A matemática da incerteza

Tudo o que aprendeste sobre expectativa e variância estende-se às variáveis contínuas. Basta trocar a soma por um integral. O peso da PMF p(x) passa a ser a densidade f(x) dx, e "somar sobre todos os valores" passa a ser "integrar ao longo da reta."

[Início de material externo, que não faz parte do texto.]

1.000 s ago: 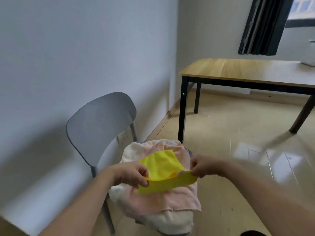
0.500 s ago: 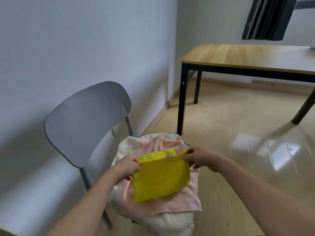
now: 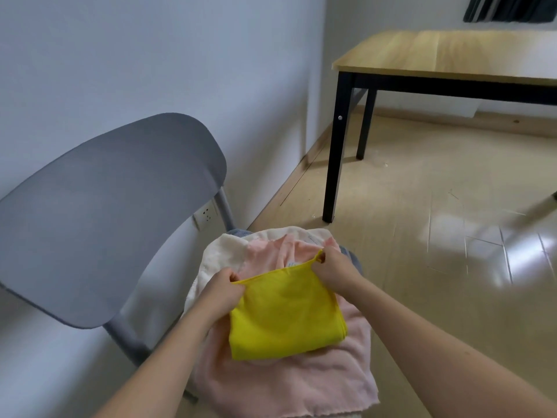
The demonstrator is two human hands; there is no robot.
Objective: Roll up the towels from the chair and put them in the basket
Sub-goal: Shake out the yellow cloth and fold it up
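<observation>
A folded yellow towel (image 3: pixel 286 315) lies on a pile of towels on the seat of a grey chair (image 3: pixel 105 212). My left hand (image 3: pixel 220 294) pinches the yellow towel's far left corner. My right hand (image 3: pixel 337 268) pinches its far right corner, and the top edge is stretched between them. Under it lie a pink towel (image 3: pixel 289 384) and a cream towel (image 3: pixel 223 251), which cover the seat. No basket is in view.
A white wall with a power socket (image 3: pixel 206 214) runs along the left behind the chair. A wooden table with black legs (image 3: pixel 337 146) stands ahead on the right. Glossy beige floor (image 3: pixel 452 251) spreads to the right of the chair.
The yellow towel went from a flap folded toward me to a flat square held by its far corners. Both hands moved away from me, and my view tilted down and closer.
</observation>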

A intuição é idêntica: E[X] continua a ser o ponto de equilíbrio da massa da densidade, e a variância continua a ser a distância quadrática média a esse ponto. A linearidade e a regra de escala Var(aX+b)=a²Var(X) sobrevivem todas inalteradas.

Pense num balancé com o peso espalhado de forma desigual ao longo da prancha em vez de estar assente num único ponto. O único local onde se equilibra é E[X], a média da densidade. A distância a que o peso é atirado a partir desse pivô, medida como a distância quadrada média, é Var(X): o peso concentrado perto do centro significa uma variância pequena, o peso empurrado para as extremidades significa uma variância grande.

Onde isto aparece no MLAs expectativas contínuas são integrais, e os integrais sobre espaços de alta dimensão costumam ser intratáveis. Por isso o ML se apoia na estimação de Monte Carlo: aproximar E[g(X)] = ∫ g(x)f(x)dx por uma média (1/n) Σ g(xᵢ) sobre amostras xᵢ extraídas de f. Toda "recompensa esperada" em RL e todo termo ELBO num VAE é um destes integrais, estimado por amostragem.